TASK TO COMPLETE:
A word-for-word copy of the records below is required.

++++ DATA PROVIDED

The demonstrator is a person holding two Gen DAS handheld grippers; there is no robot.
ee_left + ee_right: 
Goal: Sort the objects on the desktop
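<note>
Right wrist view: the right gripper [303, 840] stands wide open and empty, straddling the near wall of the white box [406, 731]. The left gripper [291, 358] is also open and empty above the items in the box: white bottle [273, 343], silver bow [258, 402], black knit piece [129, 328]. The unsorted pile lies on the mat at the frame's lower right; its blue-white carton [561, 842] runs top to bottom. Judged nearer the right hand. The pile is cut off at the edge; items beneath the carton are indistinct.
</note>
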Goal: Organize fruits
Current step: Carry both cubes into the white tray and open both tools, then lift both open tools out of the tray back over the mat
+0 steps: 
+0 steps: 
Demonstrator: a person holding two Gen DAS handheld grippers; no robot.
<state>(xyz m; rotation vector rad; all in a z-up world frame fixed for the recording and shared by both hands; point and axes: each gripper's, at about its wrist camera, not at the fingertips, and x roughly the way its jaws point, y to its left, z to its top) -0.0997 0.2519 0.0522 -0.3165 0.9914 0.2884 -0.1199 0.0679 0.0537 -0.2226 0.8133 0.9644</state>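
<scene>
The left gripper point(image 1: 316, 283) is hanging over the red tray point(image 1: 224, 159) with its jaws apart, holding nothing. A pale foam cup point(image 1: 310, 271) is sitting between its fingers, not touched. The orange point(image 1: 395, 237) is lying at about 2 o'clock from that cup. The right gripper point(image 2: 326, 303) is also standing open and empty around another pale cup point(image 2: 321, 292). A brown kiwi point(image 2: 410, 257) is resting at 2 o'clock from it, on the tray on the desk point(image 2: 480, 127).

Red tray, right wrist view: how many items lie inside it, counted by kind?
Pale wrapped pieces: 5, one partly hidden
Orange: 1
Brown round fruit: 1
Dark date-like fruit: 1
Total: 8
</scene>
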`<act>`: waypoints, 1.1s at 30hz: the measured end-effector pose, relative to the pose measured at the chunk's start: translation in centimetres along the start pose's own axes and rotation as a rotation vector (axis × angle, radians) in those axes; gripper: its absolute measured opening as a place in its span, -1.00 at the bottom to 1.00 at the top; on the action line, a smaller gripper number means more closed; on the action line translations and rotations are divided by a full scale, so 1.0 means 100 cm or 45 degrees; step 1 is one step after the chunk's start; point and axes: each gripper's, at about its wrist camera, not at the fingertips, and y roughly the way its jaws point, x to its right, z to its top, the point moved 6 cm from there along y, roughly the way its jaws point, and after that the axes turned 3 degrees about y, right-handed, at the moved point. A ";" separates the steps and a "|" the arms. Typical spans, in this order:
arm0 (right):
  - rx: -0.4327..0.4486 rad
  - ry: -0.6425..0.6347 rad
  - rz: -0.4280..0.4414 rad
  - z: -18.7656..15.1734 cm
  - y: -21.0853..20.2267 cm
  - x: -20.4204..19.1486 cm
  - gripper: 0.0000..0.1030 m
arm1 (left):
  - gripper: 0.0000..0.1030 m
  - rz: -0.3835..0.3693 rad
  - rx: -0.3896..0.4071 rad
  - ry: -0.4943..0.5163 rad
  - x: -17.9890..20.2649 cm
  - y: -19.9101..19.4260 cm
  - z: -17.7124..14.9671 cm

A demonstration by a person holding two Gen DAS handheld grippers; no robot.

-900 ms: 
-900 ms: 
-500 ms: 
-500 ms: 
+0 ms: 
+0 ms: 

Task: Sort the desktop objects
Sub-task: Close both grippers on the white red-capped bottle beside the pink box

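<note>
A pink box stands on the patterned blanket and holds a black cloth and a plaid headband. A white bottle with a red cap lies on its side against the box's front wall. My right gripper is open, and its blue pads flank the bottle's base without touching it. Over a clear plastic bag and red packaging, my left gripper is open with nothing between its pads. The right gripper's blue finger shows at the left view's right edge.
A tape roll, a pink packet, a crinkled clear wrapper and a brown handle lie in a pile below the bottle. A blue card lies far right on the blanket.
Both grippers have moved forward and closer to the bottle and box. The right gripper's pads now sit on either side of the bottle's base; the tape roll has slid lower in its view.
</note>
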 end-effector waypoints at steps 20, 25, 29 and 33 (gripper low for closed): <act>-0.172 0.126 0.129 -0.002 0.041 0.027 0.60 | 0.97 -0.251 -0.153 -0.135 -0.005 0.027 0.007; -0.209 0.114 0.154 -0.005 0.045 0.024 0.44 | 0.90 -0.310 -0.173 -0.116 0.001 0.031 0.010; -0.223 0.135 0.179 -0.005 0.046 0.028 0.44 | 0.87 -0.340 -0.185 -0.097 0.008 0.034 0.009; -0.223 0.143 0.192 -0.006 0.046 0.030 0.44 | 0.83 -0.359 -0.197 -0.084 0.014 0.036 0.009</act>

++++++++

RESPONSE TO THE EXERCISE:
The demonstrator is a person holding two Gen DAS handheld grippers; there is no robot.
ee_left + ee_right: 
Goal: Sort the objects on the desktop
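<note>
Right wrist view: the right gripper [303, 840] stands wide open and empty, straddling the near wall of the white box [406, 731]. The left gripper [291, 358] is also open and empty above the items in the box: white bottle [273, 343], silver bow [258, 402], black knit piece [129, 328]. The unsorted pile lies on the mat at the frame's lower right; its blue-white carton [561, 842] runs top to bottom. Judged nearer the right hand. The pile is cut off at the edge; items beneath the carton are indistinct.
</note>
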Goal: Organize fruits
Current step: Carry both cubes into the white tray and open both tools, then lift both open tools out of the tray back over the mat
+0 steps: 
+0 steps: 
Demonstrator: a person holding two Gen DAS handheld grippers; no robot.
<state>(xyz m; rotation vector rad; all in a z-up world frame fixed for the recording and shared by both hands; point and axes: each gripper's, at about its wrist camera, not at the fingertips, and x roughly the way its jaws point, y to its left, z to its top) -0.0997 0.2519 0.0522 -0.3165 0.9914 0.2884 -0.1199 0.0679 0.0537 -0.2226 0.8133 0.9644</state>
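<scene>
The left gripper point(image 1: 316, 283) is hanging over the red tray point(image 1: 224, 159) with its jaws apart, holding nothing. A pale foam cup point(image 1: 310, 271) is sitting between its fingers, not touched. The orange point(image 1: 395, 237) is lying at about 2 o'clock from that cup. The right gripper point(image 2: 326, 303) is also standing open and empty around another pale cup point(image 2: 321, 292). A brown kiwi point(image 2: 410, 257) is resting at 2 o'clock from it, on the tray on the desk point(image 2: 480, 127).

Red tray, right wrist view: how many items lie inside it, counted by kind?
Pale wrapped pieces: 5, one partly hidden
Orange: 1
Brown round fruit: 1
Dark date-like fruit: 1
Total: 8
</scene>
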`<act>`: waypoints, 1.1s at 30hz: the measured end-effector pose, relative to the pose measured at the chunk's start: translation in centimetres along the start pose's own axes and rotation as a rotation vector (axis × angle, radians) in those axes; gripper: its absolute measured opening as a place in its span, -1.00 at the bottom to 1.00 at the top; on the action line, a smaller gripper number means more closed; on the action line translations and rotations are divided by a full scale, so 1.0 means 100 cm or 45 degrees; step 1 is one step after the chunk's start; point and axes: each gripper's, at about its wrist camera, not at the fingertips, and y roughly the way its jaws point, x to its right, z to its top, the point moved 6 cm from there along y, roughly the way its jaws point, and after that the axes turned 3 degrees about y, right-handed, at the moved point. A ";" separates the steps and a "|" the arms. Typical spans, in this order:
arm0 (right):
  - rx: -0.4327..0.4486 rad
  - ry: -0.6425..0.6347 rad
  - rz: -0.4280..0.4414 rad
  - z: -18.7656..15.1734 cm
  - y: -21.0853..20.2267 cm
  - x: -20.4204..19.1486 cm
  - gripper: 0.0000..0.1030 m
arm1 (left):
  - gripper: 0.0000..0.1030 m
  - rz: -0.3835..0.3693 rad
  - rx: -0.3896..0.4071 rad
  - ry: -0.4943..0.5163 rad
  - x: -17.9890..20.2649 cm
  - y: -19.9101..19.4260 cm
  - z: -17.7124..14.9671 cm

A demonstration by a person holding two Gen DAS handheld grippers; no robot.

-900 ms: 
-900 ms: 
-500 ms: 
-500 ms: 
+0 ms: 
+0 ms: 

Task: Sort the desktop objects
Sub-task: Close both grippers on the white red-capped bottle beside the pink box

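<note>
A pink box stands on the patterned blanket and holds a black cloth and a plaid headband. A white bottle with a red cap lies on its side against the box's front wall. My right gripper is open, and its blue pads flank the bottle's base without touching it. Over a clear plastic bag and red packaging, my left gripper is open with nothing between its pads. The right gripper's blue finger shows at the left view's right edge.
A tape roll, a pink packet, a crinkled clear wrapper and a brown handle lie in a pile below the bottle. A blue card lies far right on the blanket.
Both grippers have moved forward and closer to the bottle and box. The right gripper's pads now sit on either side of the bottle's base; the tape roll has slid lower in its view.
</note>
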 end-effector waypoints at steps 20, 25, 29 and 33 (gripper low for closed): <act>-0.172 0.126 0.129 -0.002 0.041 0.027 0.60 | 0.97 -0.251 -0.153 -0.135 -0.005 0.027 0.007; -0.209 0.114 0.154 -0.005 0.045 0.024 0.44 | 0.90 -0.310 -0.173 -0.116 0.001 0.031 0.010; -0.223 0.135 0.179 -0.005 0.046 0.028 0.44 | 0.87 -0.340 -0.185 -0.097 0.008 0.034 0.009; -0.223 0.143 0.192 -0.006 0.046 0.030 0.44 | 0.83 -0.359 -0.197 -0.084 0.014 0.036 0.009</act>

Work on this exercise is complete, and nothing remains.